Every record shown here needs to be repeated exactly.
______
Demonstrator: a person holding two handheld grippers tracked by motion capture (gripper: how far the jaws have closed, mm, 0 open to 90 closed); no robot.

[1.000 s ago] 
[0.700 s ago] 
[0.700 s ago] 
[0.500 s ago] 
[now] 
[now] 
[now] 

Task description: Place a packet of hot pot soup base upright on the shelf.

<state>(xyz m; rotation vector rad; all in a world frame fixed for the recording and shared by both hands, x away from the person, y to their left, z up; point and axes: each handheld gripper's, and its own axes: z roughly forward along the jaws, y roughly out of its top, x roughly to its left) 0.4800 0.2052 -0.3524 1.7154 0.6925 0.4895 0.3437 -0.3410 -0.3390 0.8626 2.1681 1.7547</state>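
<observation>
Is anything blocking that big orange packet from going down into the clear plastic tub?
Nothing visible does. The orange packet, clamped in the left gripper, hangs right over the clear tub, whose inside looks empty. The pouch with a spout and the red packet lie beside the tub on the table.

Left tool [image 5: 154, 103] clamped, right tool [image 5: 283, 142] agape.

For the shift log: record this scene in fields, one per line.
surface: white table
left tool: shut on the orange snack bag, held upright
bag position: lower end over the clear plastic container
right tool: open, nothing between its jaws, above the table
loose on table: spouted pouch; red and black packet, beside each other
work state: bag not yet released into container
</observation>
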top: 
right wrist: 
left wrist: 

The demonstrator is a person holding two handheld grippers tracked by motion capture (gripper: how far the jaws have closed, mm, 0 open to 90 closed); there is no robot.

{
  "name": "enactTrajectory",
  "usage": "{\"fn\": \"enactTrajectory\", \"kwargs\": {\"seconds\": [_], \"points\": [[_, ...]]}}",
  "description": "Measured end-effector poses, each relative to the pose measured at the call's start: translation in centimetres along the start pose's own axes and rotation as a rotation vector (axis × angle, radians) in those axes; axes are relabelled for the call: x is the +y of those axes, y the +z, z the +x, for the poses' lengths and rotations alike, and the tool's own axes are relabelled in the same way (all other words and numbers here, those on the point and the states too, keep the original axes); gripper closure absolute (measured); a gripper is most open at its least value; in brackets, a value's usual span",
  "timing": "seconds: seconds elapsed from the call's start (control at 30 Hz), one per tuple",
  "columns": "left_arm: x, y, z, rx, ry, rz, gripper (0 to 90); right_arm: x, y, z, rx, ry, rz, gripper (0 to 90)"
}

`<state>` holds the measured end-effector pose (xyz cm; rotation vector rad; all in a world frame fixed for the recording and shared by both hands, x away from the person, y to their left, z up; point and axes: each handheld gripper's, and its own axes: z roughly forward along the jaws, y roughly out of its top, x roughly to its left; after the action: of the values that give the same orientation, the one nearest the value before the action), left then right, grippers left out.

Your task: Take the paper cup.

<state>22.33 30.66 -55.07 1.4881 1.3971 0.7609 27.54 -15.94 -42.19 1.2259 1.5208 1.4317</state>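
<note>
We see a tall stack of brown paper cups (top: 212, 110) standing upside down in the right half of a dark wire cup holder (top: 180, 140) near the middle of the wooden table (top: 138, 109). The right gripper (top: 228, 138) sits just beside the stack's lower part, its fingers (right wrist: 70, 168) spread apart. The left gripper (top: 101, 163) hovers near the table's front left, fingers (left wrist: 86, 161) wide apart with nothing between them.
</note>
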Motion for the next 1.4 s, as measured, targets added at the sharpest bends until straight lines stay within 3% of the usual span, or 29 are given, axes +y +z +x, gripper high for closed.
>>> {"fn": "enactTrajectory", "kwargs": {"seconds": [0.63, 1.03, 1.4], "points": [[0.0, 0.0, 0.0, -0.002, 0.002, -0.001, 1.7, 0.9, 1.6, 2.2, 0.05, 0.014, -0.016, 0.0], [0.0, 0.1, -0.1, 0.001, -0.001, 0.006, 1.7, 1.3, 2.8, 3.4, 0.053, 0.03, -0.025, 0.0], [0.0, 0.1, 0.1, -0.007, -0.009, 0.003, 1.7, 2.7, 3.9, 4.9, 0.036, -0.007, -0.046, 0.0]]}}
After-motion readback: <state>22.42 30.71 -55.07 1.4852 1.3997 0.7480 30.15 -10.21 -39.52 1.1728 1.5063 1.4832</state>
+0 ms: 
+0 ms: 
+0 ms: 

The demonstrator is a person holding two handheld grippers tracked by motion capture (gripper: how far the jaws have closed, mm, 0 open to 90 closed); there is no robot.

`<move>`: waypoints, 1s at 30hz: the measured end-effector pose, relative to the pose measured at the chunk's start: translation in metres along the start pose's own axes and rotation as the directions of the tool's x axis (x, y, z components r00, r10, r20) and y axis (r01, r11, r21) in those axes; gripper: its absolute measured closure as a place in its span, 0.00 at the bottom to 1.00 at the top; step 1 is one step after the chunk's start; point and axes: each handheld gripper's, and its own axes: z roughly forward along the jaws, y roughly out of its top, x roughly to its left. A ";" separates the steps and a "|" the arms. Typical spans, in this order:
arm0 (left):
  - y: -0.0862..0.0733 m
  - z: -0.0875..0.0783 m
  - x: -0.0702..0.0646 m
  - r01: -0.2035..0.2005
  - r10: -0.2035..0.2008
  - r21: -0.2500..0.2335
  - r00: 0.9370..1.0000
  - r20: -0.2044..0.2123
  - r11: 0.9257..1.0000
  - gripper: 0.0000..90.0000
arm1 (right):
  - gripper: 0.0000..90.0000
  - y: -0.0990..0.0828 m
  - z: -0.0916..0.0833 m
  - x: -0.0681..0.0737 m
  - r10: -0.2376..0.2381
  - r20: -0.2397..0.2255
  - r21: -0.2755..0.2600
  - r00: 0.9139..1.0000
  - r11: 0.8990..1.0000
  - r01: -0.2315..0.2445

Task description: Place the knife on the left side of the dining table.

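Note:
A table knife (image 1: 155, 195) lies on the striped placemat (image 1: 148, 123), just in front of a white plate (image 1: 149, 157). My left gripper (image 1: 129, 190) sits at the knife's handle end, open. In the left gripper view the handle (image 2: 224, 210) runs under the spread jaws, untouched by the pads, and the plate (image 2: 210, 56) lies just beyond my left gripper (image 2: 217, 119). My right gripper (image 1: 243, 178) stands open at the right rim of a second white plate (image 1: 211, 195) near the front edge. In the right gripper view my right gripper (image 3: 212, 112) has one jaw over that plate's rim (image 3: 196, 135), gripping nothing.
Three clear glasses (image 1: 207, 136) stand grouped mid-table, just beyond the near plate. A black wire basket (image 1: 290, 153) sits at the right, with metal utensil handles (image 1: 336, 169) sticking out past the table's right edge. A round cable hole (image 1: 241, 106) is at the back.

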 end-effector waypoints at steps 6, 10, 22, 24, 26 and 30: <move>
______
# TASK ANSWER:
Demonstrator: a person holding two handheld grippers tracked by motion capture (gripper: how far the jaws have closed, mm, 0 open to 90 closed); no robot.

[1.000 s ago] 
[0.700 s ago] 
[0.700 s ago] 
[0.500 s ago] 
[now] 
[now] 
[now] 

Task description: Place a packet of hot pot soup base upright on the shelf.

<state>(xyz m; rotation vector rad; all in a world frame fixed for the recording and shared by both hands, x away from the person, y to their left, z up; point and axes: each handheld gripper's, and its own axes: z roughly forward along the jaws, y roughly out of its top, x roughly to its left) 0.4800 0.2052 -0.3524 1.7154 0.6925 0.4895 0.3437 -0.3410 -0.3390 0.8626 2.1681 1.7547</state>
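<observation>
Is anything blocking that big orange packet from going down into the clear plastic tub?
Nothing visible does. The orange packet, clamped in the left gripper, hangs right over the clear tub, whose inside looks empty. The pouch with a spout and the red packet lie beside the tub on the table.

Left tool [image 5: 154, 103] clamped, right tool [image 5: 283, 142] agape.

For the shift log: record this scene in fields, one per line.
surface: white table
left tool: shut on the orange snack bag, held upright
bag position: lower end over the clear plastic container
right tool: open, nothing between its jaws, above the table
loose on table: spouted pouch; red and black packet, beside each other
work state: bag not yet released into container
</observation>
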top: 
right wrist: 
left wrist: 

The demonstrator is a person holding two handheld grippers tracked by motion capture (gripper: how far the jaws have closed, mm, 0 open to 90 closed); there is no robot.

{
  "name": "enactTrajectory",
  "usage": "{\"fn\": \"enactTrajectory\", \"kwargs\": {\"seconds\": [_], \"points\": [[_, ...]]}}",
  "description": "Measured end-effector poses, each relative to the pose measured at the call's start: translation in centimetres along the start pose's own axes and rotation as a rotation vector (axis × angle, radians) in those axes; axes are relabelled for the call: x is the +y of those axes, y the +z, z the +x, for the poses' lengths and rotations alike, and the tool's own axes are relabelled in the same way (all other words and numbers here, those on the point and the states too, keep the original axes); gripper closure absolute (measured); a gripper is most open at its least value; in brackets, a value's usual span",
  "timing": "seconds: seconds elapsed from the call's start (control at 30 Hz), one per tuple",
  "columns": "left_arm: x, y, z, rx, ry, rz, gripper (0 to 90); right_arm: x, y, z, rx, ry, rz, gripper (0 to 90)"
}

`<state>` holds the measured end-effector pose (xyz cm; rotation vector rad; all in a world frame fixed for the recording and shared by both hands, x away from the person, y to their left, z up; point and axes: each handheld gripper's, and its own axes: z roughly forward along the jaws, y roughly out of its top, x roughly to its left; after the action: of the values that give the same orientation, the one nearest the value before the action), left then right, grippers left out.

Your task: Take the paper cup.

<state>22.33 30.66 -55.07 1.4881 1.3971 0.7609 27.54 -15.94 -42.19 1.2259 1.5208 1.4317</state>
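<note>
We see a tall stack of brown paper cups (top: 212, 110) standing upside down in the right half of a dark wire cup holder (top: 180, 140) near the middle of the wooden table (top: 138, 109). The right gripper (top: 228, 138) sits just beside the stack's lower part, its fingers (right wrist: 70, 168) spread apart. The left gripper (top: 101, 163) hovers near the table's front left, fingers (left wrist: 86, 161) wide apart with nothing between them.
</note>
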Motion for the next 1.4 s, as measured, targets added at the sharpest bends until straight lines stay within 3% of the usual span, or 29 are given, axes +y +z +x, gripper high for closed.
>>> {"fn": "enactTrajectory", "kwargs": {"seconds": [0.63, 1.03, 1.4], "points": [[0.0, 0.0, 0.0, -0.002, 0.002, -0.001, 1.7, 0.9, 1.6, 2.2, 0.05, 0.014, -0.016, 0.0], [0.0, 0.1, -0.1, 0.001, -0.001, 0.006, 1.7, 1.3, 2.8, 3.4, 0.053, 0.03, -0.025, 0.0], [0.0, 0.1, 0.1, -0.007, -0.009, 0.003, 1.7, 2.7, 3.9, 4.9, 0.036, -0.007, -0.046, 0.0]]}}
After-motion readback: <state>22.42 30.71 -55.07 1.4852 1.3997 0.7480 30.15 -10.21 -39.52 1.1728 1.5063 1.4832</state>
+0 ms: 
+0 ms: 
+0 ms: 

The demonstrator is a person holding two handheld grippers tracked by motion capture (gripper: how far the jaws have closed, mm, 0 open to 90 closed); there is no robot.

`<move>`: waypoints, 1s at 30hz: the measured end-effector pose, relative to the pose measured at the chunk's start: translation in metres along the start pose's own axes and rotation as the directions of the tool's x axis (x, y, z components r00, r10, r20) and y axis (r01, r11, r21) in those axes; gripper: its absolute measured closure as a place in its span, 0.00 at the bottom to 1.00 at the top; step 1 is one step after the chunk's start; point and axes: each handheld gripper's, and its own axes: z roughly forward along the jaws, y roughly out of its top, x roughly to its left. A ";" separates the steps and a "|" the arms. Typical spans, in this order:
arm0 (left):
  - y: -0.0862..0.0733 m
  - z: -0.0875..0.0783 m
  - x: -0.0702..0.0646 m
  - r01: -0.2035..0.2005
  - r10: -0.2035..0.2008
  - r21: -0.2500..0.2335
  - r00: 0.9370..1.0000
  - r20: -0.2044..0.2123
  - r11: 0.9257..1.0000
  - gripper: 0.0000..90.0000
arm1 (right):
  - gripper: 0.0000..90.0000
  - y: -0.0990..0.0828 m
  - z: -0.0916..0.0833 m
  - x: -0.0681..0.0737 m
  - r10: -0.2376..0.2381
  - r20: -0.2397..0.2255
  - r21: -0.2755..0.2600
  - r00: 0.9139..1.0000
  - r11: 0.8990..1.0000
  - r01: -0.2315..0.2445

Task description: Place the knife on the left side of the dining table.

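Note:
A table knife (image 1: 155, 195) lies on the striped placemat (image 1: 148, 123), just in front of a white plate (image 1: 149, 157). My left gripper (image 1: 129, 190) sits at the knife's handle end, open. In the left gripper view the handle (image 2: 224, 210) runs under the spread jaws, untouched by the pads, and the plate (image 2: 210, 56) lies just beyond my left gripper (image 2: 217, 119). My right gripper (image 1: 243, 178) stands open at the right rim of a second white plate (image 1: 211, 195) near the front edge. In the right gripper view my right gripper (image 3: 212, 112) has one jaw over that plate's rim (image 3: 196, 135), gripping nothing.
Three clear glasses (image 1: 207, 136) stand grouped mid-table, just beyond the near plate. A black wire basket (image 1: 290, 153) sits at the right, with metal utensil handles (image 1: 336, 169) sticking out past the table's right edge. A round cable hole (image 1: 241, 106) is at the back.
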
 end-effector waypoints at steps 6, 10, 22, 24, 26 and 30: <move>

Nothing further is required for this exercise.